This package provides a high-level wrapper for generating synthetic populations via Census APIs based on the American Community Survey (ACS) 5-Year Estimates. Synthetic populations are virtual representations of people and households produced for small census areas (block groups, tracts) and can be attributed by a variety of demographic, economic, social, worker, student, mobility, housing, health, and communication characteristics found in the ACS.
Synthetic populations are generated by allocating records from the ACS Public Use Microdata Sample (PUMS) from their native spatial resolution of Public-Use Microdata Areas (100,000+ people) to small census areas (typically <8000 people) such that the aggregate characteristics of people and households align closely with population profiles of the small census areas available in the ACS Summary File (SF).
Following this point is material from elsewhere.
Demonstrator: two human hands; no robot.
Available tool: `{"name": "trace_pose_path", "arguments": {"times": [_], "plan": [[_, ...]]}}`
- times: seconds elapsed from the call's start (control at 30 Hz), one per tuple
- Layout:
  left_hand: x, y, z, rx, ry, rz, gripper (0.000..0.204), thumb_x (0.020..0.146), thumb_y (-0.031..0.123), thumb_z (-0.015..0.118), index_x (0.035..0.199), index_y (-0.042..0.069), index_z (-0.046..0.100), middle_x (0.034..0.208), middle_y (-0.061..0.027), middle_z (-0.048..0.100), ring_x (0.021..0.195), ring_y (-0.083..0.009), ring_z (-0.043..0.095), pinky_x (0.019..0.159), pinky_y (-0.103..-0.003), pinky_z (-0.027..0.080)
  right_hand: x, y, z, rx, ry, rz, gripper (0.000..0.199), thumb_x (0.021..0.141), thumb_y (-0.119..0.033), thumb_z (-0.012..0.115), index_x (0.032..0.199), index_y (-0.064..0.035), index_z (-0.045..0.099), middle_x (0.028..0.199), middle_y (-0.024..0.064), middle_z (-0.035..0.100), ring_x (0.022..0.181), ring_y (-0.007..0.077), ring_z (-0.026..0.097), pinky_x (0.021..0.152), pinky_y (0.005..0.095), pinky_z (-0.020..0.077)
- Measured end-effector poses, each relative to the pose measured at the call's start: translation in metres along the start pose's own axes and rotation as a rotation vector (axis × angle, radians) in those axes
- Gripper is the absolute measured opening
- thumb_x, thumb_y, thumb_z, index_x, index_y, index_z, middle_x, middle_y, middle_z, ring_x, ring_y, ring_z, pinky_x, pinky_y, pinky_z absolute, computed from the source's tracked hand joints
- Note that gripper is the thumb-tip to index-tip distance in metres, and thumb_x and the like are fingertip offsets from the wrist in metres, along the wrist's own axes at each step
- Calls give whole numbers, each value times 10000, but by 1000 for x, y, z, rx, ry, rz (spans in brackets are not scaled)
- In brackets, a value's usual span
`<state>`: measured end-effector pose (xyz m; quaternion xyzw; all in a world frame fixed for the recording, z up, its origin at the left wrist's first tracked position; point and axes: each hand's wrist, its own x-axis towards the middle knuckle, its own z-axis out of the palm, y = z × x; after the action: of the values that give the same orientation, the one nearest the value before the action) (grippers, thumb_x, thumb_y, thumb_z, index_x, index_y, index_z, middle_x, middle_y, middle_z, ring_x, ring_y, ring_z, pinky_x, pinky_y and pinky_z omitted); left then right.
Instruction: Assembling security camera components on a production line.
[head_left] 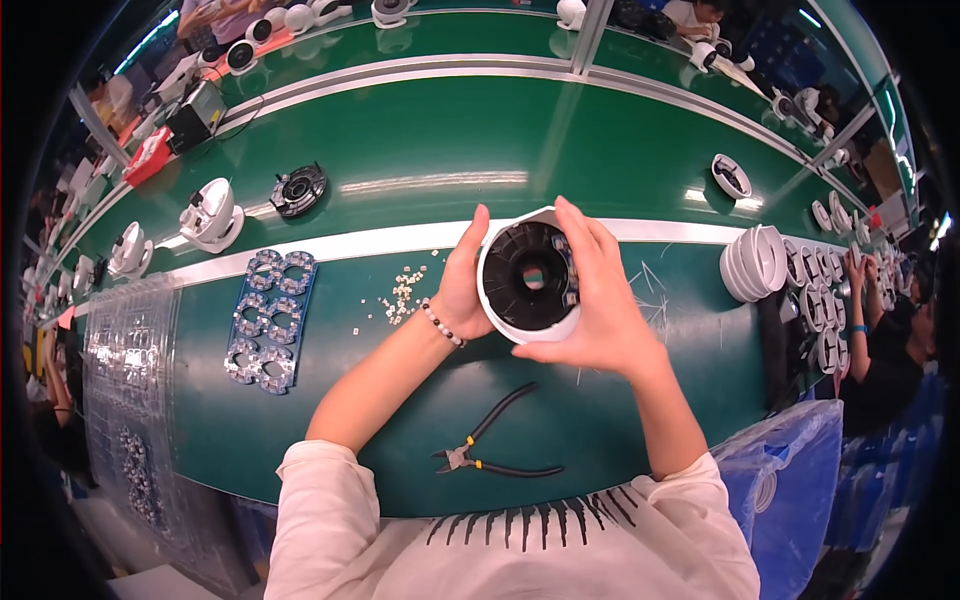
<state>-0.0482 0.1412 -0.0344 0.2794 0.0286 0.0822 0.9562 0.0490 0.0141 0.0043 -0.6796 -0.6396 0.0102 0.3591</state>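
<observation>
Between my two hands a round white camera housing [553,334] is held above the green bench, its opening facing up. Inside it sits a black ribbed cone [510,291] with a hole in the middle, and a small circuit board [571,270] lines its right side. My left hand [464,285] presses on the housing's left side, thumb pointing up. Around the right side curls my right hand [604,305], its fingers at the far rim and the thumb at the near edge. Nearer to me, diagonal cutters [460,457] with black handles lie with their jaws apart.
A blue panel of circuit boards [270,320] lies left, beside scattered small white parts [403,295]. Clear plastic trays [130,370] fill the left edge. Stacked white shells [755,264] stand right; thin white strips [650,290] lie nearer. Behind the rail rests a black round part [298,190].
</observation>
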Motion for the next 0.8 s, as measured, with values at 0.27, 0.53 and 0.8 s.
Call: {"name": "trace_pose_path", "arguments": {"times": [0.27, 0.53, 0.8], "plan": [[7, -24, -1, 48, 56, 58, 486, 802, 336, 436, 1160, 8, 452, 1137, -147, 510, 1022, -242, 516, 896, -374, 419, -25, 9, 36, 27, 347, 140, 1187, 428, -342, 822, 1326, -1, 125, 1344, 187, 211, 1204, 348, 241, 980, 429, 263], [14, -31, 0, 114, 97, 109, 532, 789, 357, 431, 1172, -13, 437, 1139, -152, 506, 1030, -247, 512, 905, -369, 411, -26, 22, 38, 13, 349, 161, 1212, 423, -396, 814, 1333, -7, 116, 1350, 192, 208, 1205, 357, 235, 982, 448, 234], [15, -21, -15, 373, 1, 122, 496, 809, 300, 439, 1168, -41, 432, 1100, -148, 530, 977, -218, 545, 875, -342, 437, -25, 29, 31, 8, 284, 74, 1246, 399, -406, 811, 1350, -31, 99, 1360, 197, 196, 1208, 380, 250, 969, 468, 257]]}}
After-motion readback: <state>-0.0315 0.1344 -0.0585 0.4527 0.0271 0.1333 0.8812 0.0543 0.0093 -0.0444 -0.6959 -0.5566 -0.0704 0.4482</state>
This is accomplished using Penalized Maximum-Entropy Dasymetric Modeling (P-MEDM), which seeks to recreate the error variances on each small-area variable estimate in the ACS SF. LiveLike makes it simple to design and solve P-MEDM problems by fetching all of the necessary P-MEDM inputs for a given PUMA via Census APIs.
The bulk of P-MEDM setup is handled automatically by the acs
module via the Census Microdata API.
In a basic use-case, inputs are simply:
- The 2010 or 2020 PUMA ID (
<State FIPS> + <PUMA FIPS>
, as shown here - A Census API key (optional).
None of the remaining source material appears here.